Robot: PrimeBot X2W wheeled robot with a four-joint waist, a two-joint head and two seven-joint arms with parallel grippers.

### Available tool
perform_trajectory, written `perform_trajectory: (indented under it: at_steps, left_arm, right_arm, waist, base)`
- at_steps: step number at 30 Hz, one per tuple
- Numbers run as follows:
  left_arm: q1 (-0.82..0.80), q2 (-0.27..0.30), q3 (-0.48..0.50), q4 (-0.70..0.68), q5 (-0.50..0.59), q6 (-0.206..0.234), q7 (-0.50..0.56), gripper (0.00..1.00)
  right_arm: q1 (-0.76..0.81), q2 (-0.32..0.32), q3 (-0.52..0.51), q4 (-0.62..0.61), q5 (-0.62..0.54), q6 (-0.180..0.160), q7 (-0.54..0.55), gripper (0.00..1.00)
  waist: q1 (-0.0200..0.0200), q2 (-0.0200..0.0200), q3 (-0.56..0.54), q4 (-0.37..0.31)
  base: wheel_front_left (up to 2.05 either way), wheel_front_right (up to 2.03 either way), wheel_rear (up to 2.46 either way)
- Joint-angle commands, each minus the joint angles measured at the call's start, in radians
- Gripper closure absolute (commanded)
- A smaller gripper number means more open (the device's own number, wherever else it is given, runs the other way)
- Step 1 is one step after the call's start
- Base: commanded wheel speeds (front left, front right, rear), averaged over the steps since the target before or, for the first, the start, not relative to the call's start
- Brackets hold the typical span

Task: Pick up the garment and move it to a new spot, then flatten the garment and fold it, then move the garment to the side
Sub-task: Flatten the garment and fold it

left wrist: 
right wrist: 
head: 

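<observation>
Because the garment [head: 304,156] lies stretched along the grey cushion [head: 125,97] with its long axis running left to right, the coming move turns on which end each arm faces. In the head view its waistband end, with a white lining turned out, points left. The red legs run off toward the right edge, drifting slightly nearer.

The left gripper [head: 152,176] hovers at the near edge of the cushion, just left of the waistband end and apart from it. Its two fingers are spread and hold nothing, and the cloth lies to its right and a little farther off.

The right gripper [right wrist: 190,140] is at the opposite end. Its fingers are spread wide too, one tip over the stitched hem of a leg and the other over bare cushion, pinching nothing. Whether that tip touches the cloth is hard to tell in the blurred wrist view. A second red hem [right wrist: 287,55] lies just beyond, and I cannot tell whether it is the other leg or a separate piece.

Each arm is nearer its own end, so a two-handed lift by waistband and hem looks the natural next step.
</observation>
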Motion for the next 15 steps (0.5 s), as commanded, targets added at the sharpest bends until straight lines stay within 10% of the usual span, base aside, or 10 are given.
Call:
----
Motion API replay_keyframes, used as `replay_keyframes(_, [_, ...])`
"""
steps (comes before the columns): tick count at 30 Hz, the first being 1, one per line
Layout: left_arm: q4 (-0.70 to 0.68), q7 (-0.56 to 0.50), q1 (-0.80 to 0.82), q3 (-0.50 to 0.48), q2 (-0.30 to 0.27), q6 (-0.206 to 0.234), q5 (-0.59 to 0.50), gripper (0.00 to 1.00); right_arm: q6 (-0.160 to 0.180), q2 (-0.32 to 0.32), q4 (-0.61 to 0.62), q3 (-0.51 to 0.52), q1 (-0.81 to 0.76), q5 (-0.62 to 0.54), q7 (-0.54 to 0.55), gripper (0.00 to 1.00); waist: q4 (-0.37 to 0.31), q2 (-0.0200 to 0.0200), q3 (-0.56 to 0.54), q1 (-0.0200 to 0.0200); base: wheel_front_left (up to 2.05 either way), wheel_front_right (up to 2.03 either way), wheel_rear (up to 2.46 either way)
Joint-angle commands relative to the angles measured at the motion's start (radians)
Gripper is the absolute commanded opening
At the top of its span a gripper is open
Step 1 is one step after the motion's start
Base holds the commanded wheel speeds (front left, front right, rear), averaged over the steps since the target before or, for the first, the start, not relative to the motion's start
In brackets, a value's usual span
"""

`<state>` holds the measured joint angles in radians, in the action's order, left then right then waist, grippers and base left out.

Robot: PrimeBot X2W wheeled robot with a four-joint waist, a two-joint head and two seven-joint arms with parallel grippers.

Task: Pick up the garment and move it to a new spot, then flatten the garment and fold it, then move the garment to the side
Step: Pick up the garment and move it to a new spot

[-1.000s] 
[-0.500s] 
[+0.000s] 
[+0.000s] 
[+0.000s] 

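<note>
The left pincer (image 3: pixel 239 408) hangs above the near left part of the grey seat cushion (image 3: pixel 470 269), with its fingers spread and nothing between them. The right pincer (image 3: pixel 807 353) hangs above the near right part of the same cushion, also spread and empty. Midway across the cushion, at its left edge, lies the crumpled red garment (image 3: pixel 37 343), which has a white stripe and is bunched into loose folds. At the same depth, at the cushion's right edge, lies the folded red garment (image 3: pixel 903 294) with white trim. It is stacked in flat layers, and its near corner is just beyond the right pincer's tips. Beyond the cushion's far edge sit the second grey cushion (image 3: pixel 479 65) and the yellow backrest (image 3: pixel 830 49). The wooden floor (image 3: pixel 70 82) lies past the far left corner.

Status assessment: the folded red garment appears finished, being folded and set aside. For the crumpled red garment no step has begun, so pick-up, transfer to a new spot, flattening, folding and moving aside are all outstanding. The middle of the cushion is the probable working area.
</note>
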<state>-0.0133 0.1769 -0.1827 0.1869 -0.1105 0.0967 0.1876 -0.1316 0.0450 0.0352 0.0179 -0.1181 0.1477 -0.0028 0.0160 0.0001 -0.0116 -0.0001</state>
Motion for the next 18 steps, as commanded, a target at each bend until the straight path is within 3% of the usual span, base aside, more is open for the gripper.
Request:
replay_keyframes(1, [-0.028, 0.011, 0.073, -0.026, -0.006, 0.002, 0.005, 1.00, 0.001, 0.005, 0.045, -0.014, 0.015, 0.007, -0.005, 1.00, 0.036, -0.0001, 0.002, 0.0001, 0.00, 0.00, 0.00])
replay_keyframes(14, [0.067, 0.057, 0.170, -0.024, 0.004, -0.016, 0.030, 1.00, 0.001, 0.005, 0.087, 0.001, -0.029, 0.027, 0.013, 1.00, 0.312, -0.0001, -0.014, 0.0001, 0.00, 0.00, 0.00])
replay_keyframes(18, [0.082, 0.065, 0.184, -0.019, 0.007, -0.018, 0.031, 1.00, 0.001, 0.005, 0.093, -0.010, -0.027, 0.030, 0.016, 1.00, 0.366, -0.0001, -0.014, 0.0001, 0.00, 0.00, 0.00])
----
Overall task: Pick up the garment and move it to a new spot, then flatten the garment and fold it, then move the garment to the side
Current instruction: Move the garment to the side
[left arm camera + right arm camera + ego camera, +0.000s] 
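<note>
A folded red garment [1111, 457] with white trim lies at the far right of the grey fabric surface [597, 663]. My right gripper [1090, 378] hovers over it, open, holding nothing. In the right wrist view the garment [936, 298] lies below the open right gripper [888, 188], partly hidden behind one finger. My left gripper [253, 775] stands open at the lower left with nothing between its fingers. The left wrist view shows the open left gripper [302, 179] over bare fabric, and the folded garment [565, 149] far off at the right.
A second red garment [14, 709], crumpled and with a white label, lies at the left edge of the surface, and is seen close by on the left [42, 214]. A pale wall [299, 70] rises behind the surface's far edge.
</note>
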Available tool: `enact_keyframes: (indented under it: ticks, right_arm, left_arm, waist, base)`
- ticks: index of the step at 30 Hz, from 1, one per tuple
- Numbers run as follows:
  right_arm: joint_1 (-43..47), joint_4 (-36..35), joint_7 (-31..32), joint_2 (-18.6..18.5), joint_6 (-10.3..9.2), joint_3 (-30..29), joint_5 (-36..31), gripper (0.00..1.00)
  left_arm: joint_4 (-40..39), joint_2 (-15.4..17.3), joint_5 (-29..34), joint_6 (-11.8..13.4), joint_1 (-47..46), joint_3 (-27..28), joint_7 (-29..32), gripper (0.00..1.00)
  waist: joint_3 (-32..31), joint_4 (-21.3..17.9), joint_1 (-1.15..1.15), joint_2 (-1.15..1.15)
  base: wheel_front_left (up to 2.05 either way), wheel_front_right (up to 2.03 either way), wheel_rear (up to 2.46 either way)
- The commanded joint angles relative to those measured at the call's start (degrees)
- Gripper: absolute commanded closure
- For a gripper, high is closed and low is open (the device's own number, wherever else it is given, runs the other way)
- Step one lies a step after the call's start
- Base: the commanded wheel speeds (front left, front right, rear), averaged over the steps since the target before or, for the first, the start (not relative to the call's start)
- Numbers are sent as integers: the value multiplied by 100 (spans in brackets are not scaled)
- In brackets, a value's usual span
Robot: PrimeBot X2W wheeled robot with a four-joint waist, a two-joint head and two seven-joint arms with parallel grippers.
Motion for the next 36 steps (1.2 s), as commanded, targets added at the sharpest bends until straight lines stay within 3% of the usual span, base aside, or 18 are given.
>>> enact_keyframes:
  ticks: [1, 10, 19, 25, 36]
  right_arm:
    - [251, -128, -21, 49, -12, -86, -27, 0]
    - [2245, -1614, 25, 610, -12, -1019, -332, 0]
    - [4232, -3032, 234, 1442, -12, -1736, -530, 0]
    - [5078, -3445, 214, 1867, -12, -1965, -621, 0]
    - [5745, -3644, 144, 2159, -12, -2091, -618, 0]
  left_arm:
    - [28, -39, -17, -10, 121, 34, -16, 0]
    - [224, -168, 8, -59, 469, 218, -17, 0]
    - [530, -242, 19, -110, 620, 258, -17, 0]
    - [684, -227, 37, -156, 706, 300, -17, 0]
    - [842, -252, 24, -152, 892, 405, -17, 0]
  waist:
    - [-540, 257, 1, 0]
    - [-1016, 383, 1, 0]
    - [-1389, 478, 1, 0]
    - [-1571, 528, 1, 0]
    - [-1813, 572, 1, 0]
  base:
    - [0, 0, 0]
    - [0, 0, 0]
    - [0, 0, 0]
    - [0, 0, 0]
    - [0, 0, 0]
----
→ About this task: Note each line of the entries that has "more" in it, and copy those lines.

→ Result of this exercise:
- A smaller gripper number means more open (the device's own number, wherever else it is given, runs the other way)
Motion for the next 18 steps, as commanded, a target at each bend until the straight path is within 3% of the usual span, base aside, more is open for the gripper.

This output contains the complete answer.